Гражданская война, очевидно, отрезала ненаписанного героя моей будущей пьесы от нашего города. Не видно, не слышно. В Оренбурге казачий атаман Дутов закрыл путь на Москву, скудные вести о тяжком положении в центре шли кружной дорогой, через Баку, Каспийское море и Красноводск.
Наконец оренбургская пробка была выбита, первый эшелон из центра подошел к станции Самарканд. Под крики «ура» паровоз достиг перрона, из вагона высыпали красноармейцы регулярной Красной Армии. Самаркандские мальчики, среди которых, как можно догадаться, обязательно находились ми с Петей Кривовым, увидев впервые в жизни на красноармейцах шлемы, как у витязей, только матерчатые и с красными звездами, в восторге завопили «ура».
К нам прибыли «центровики» — так мы называли людей из далекой России.

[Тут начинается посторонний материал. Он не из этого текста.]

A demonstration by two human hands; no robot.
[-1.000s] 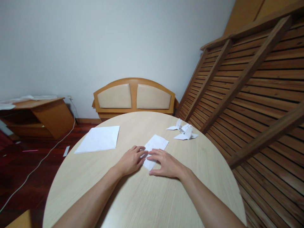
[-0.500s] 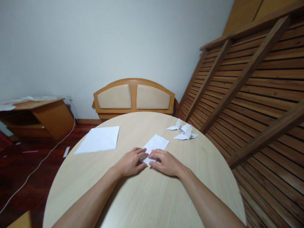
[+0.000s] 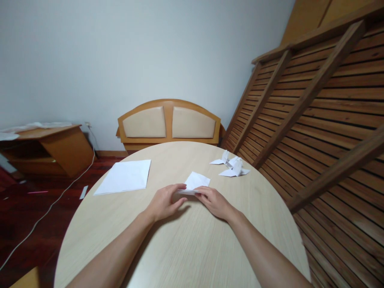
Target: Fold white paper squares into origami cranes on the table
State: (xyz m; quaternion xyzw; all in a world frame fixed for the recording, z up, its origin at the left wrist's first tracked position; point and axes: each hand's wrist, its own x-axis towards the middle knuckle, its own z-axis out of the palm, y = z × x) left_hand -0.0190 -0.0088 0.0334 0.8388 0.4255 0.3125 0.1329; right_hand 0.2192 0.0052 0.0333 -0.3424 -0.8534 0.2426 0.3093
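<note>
A small folded sheet of white paper (image 3: 197, 181) lies on the round table in front of me, its near part bent up off the tabletop. My left hand (image 3: 166, 203) has its fingers curled round the left end of that raised edge, with the thumb sticking out just below. At the other end, my right hand (image 3: 213, 203) grips the paper between thumb and bent fingers. Parts of the paper's near edge are hidden behind the fingers.
A stack of white paper sheets (image 3: 124, 177) lies on the table's left side. Several folded white paper figures (image 3: 235, 167) stand at the back right. Slatted wooden panels (image 3: 324, 120) lean close by the table's right edge. A headboard (image 3: 169, 122) stands behind it.
The near part of the folded paper has come up off the table and now shows as a thin edge. My left thumb has drawn away from the paper.
</note>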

С открытой броневой площадки соскочил, дергая головой, размахивая наганом, смуглый человек, перечеркнутый ремнями.
— Здравствуйте, товарищи туркестанцы! — крикнул он знакомым хрипловато-обаятельным голосом, поправив пояс, на котором болтались лимонки.
Затуманившимся взглядом окинул запущенный, грязный, разбитый вокзал, кладбище вагонов на запасных путях, всю эту немилую и все-таки родную картинку, с которой связано было столько его отъездов и приездов.
Вернулся. Домой. В первом же эшелоне. Вернись во втором — не простил бы себе никогда…
Когда успел Марцелло сменить февральский френч на октябрьскую кожанку — осталось загадкой. Как и многое в его жизни.
В новом обличье Марцелло чувствовал себя столь же непринужденно, сколь и во всех других.
Секретами трансформации, очевидно, владел мастерски. А если это было просто перевоплощение? Искреннее, вдохновенное?
Когда кто-то, бестактный, попробовал ему припомнить недавнее — пожал плечами. Сухо заметил — кто старое помянет, тому глаз вон. Добавил: женский батальон, последняя опора этого душки Керенского, которую ему пришлось вышибать из Зимнего, произвел впечатление неприглядное, прямо скажем, отвратное. Ни одного хорошенького личика, ну и опора! Мелочь в историческом плане, но и мелочь характеризует распад недолгого адвокатского режима.
В боях с белочехами, узнали мы тут же из его мельком брошенных слов, Марцелло был ранен в ногу, однако кость срослась.
Марцелло прихрамывал чуть-чуть — ранение не безобразило стройной его фигуры, напротив, придавало ей дополнительную сурово-романтическую прелесть…
«Центровик» привез в наш дом пачку выцветших московских газет; их не видели здесь бог знает с каких пор. Небрежно ткнул в одну из них, где на первой странице, под сводками с фронта, были стихи — обращение к угнетенным народам Востока. Под стихами стояло имя Марцелло. Сказал небрежно:
— В Коминтерне, прочитав мое обращение, разыскали меня через Реввоенсовет Республики и собирались переправить в Бомбей, в подполье.
Из полевой сумки Марцелло вытащил две осьмушки настоящего цейлонского чая, — по его словам, чай получен в подарок от цейлонских коммунистов все за то же поэтическое обращение. Чай из Цейлона он поднес матери. Прослезился, узнав о смерти моего отца.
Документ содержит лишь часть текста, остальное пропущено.